New genetic evidence confirms the ethnic unity of the Roma, better known as Gypsies--a finding that may bolster the group's legal standing in Europe and one day help reveal clues to genetic diseases. The study, published in the December issue of the American Journal of Human Genetics, shows that Roma across Europe descend from a small group of Asian ancestors. This fits linguistic evidence that the Roma originated in India between 900 and 1100 years ago.

The Roma have lived in Europe for at least 800 years, often as travelers on the fringe of society, and sometimes suffering enslavement and racial hatred. Alongside the political debate over their citizenship, anthropologists and linguists have debated whether
they are a single ethnic group or a mix of racial lineages defined by their marginalized position.

To trace the ancestry of the Roma, the researchers--led by Luba Kalaydjieva of Edith Cowan University in Perth, Australia--studied the DNA of 275 unrelated men from 14 distinct Romani populations. They looked at both the Y chromosome and DNA from the mitochondria, which contain patterns of mutations, known as haplogroups, that can
show whether two populations descend from common ancestors. About 45% of the Y chromosomes belonged to haplogroup VI-68, a signature of Asian ancestry; similarly, about 25% of the men carried the Asian haplogroup M. Furthermore, the men showed very little diversity within these haplogroups, implying that they inherited their genes
from a small founder population.

The study is valuable ... for confirming the very fact of Indian descent, which has been increasingly contested by a small number of scholars in recent times, says Ian Hancock, a linguist at the University of Texas, Austin, and, until last year, the official Romani representative to the United Nations. "The founder event ... is interesting and it looks credible, adds David Goldstein, a geneticist at University College London.
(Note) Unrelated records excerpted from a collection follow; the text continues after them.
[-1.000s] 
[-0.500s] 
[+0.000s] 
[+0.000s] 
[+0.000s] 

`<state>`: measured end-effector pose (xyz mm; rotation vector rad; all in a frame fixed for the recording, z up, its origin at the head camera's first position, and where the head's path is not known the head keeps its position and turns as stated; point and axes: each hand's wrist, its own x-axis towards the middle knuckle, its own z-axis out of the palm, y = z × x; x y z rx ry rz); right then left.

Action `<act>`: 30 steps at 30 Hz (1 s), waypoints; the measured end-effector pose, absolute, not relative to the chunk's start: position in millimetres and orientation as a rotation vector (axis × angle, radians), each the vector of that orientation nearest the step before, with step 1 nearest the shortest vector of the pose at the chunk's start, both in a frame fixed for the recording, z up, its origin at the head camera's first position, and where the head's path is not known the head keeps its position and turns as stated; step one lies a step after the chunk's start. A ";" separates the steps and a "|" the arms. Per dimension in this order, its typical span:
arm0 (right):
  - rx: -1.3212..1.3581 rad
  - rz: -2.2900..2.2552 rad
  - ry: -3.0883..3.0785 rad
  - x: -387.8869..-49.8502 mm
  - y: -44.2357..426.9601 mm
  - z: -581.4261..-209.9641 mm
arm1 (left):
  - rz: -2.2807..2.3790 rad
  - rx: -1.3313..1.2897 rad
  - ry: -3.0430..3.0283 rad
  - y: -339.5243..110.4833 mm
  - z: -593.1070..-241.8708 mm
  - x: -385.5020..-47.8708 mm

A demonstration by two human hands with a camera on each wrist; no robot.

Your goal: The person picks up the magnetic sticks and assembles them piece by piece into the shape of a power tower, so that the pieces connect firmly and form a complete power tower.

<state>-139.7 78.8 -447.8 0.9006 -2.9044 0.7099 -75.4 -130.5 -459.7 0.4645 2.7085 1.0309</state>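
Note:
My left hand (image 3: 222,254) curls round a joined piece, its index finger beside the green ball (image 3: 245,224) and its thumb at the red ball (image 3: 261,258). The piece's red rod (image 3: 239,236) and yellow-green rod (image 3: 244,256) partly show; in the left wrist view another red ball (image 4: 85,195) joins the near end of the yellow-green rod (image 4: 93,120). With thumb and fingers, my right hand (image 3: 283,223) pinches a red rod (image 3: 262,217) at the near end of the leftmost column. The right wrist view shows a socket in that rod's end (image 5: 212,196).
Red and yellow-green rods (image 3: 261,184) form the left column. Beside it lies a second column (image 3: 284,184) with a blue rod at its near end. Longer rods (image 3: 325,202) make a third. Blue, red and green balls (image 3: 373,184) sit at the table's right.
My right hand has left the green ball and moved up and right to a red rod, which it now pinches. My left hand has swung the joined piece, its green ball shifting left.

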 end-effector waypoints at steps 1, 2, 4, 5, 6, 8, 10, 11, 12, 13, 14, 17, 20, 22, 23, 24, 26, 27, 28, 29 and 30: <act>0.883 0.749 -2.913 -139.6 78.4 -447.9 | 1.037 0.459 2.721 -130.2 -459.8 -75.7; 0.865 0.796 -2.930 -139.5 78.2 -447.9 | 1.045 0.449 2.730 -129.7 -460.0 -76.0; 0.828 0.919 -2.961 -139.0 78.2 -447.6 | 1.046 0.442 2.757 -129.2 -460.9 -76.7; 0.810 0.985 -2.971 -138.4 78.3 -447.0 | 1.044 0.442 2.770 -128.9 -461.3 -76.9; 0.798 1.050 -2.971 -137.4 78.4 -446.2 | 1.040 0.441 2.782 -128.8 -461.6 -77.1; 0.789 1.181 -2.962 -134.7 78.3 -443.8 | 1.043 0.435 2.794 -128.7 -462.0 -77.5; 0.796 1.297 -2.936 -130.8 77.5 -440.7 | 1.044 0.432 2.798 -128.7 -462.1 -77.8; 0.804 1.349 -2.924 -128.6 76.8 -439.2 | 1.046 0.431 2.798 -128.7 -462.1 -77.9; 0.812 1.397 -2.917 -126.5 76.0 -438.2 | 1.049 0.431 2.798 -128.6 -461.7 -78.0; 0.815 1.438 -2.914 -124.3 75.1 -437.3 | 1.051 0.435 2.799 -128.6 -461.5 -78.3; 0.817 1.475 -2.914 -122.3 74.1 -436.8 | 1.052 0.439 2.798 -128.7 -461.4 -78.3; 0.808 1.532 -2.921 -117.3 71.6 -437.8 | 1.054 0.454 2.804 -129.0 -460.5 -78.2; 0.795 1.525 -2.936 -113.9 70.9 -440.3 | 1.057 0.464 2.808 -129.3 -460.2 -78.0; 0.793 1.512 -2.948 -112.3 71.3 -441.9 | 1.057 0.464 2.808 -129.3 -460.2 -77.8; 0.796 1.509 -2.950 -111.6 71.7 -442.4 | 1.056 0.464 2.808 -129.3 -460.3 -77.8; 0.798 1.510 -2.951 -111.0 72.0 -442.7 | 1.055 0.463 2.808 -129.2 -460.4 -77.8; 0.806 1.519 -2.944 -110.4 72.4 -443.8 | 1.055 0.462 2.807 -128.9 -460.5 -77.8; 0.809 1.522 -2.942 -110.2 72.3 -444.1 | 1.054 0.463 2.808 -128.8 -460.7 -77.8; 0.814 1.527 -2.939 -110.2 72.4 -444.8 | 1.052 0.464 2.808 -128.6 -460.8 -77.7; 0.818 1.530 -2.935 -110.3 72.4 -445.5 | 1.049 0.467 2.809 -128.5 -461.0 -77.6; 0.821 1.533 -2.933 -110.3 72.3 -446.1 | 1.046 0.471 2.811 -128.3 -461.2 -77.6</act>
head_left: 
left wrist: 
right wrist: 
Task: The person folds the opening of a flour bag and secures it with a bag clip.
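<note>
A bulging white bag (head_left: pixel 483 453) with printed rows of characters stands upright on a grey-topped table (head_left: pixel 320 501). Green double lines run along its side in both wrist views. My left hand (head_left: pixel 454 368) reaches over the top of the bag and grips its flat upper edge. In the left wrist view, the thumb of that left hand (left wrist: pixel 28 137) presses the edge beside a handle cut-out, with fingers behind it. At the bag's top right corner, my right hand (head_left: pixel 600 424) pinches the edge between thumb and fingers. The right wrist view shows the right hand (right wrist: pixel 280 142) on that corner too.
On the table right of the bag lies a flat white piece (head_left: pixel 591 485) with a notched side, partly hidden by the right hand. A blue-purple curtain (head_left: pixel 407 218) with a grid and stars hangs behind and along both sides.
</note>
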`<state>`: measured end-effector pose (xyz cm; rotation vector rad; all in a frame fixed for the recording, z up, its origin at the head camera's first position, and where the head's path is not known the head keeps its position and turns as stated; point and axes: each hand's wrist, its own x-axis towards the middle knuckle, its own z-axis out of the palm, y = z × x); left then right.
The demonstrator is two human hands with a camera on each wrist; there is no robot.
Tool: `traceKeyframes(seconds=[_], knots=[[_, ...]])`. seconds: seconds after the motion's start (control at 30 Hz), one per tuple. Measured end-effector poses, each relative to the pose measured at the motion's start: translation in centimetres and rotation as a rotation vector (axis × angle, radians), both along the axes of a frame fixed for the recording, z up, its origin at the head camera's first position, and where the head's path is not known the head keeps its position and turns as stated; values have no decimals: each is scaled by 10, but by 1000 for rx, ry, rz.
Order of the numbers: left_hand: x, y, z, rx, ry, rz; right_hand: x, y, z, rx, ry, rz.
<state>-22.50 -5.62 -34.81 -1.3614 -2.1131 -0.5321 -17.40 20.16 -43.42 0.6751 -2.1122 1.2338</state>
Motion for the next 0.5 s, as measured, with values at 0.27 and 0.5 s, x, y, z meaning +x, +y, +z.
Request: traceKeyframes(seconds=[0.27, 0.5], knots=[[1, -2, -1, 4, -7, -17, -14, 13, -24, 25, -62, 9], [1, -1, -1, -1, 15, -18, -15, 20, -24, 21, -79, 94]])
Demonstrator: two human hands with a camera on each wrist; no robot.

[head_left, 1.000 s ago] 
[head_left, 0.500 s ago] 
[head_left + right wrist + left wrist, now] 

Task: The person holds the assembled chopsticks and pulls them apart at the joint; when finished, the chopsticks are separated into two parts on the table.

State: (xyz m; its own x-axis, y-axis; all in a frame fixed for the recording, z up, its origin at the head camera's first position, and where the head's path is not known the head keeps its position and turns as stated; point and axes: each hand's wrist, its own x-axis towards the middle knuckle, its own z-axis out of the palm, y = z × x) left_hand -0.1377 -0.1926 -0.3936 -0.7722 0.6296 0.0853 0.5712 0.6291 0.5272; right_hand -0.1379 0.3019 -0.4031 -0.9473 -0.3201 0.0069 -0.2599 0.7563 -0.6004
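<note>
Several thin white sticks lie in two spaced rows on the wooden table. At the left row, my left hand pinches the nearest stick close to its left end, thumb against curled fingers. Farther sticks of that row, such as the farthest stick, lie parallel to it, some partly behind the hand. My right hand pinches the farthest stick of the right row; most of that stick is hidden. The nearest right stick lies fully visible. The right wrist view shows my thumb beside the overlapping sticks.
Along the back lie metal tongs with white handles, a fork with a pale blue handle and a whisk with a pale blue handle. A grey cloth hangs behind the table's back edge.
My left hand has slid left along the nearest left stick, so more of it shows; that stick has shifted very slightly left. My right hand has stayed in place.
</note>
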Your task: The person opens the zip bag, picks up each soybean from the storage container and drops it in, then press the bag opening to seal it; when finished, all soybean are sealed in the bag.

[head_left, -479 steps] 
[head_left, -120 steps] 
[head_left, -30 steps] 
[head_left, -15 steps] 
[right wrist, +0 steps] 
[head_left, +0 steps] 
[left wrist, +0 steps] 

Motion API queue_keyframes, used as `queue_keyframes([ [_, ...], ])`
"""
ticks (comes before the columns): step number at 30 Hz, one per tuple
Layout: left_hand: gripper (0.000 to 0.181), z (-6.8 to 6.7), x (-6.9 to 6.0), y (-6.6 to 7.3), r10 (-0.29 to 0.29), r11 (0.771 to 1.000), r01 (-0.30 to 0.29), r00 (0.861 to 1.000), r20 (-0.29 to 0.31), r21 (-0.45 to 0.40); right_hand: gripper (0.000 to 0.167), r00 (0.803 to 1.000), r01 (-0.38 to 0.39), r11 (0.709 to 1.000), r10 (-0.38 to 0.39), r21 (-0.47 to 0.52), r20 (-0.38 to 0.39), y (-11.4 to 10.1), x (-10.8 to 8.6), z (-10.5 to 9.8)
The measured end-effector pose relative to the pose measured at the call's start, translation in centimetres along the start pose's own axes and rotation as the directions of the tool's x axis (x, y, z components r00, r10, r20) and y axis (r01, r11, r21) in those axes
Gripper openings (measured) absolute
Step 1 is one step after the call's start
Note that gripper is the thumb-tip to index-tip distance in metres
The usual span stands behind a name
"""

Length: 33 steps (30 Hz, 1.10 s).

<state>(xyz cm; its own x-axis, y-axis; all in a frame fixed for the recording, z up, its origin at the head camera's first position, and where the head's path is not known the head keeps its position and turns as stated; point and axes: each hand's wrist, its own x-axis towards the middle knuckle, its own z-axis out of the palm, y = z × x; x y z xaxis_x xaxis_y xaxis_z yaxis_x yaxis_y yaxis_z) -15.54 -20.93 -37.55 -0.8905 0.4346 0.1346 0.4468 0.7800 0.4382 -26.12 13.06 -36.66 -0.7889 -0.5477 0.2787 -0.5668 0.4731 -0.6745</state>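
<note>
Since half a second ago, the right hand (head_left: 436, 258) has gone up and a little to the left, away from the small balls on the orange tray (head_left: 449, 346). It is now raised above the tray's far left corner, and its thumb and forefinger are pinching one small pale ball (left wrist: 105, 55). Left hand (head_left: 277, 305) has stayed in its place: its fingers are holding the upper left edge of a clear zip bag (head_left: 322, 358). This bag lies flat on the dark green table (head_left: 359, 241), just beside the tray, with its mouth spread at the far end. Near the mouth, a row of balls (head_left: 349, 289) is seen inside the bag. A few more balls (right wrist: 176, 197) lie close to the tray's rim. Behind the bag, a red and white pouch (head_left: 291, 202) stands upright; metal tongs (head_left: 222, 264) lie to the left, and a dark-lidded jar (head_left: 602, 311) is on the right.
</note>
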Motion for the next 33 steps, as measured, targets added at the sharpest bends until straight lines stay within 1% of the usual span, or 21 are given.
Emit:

Kalaydjieva says she hopes the study will promote unity among the widely scattered Roma and encourage governments to recognize them as a true ethnic group protected under existing antidiscrimination laws. Research may benefit as well, Goldstein says. Genes that predispose to disease are often easier to find in genetically homogeneous
populations, such as the Finns or the Jews, he says. Studying the Romani may also shed new light on afflictions that strike all ethnicities.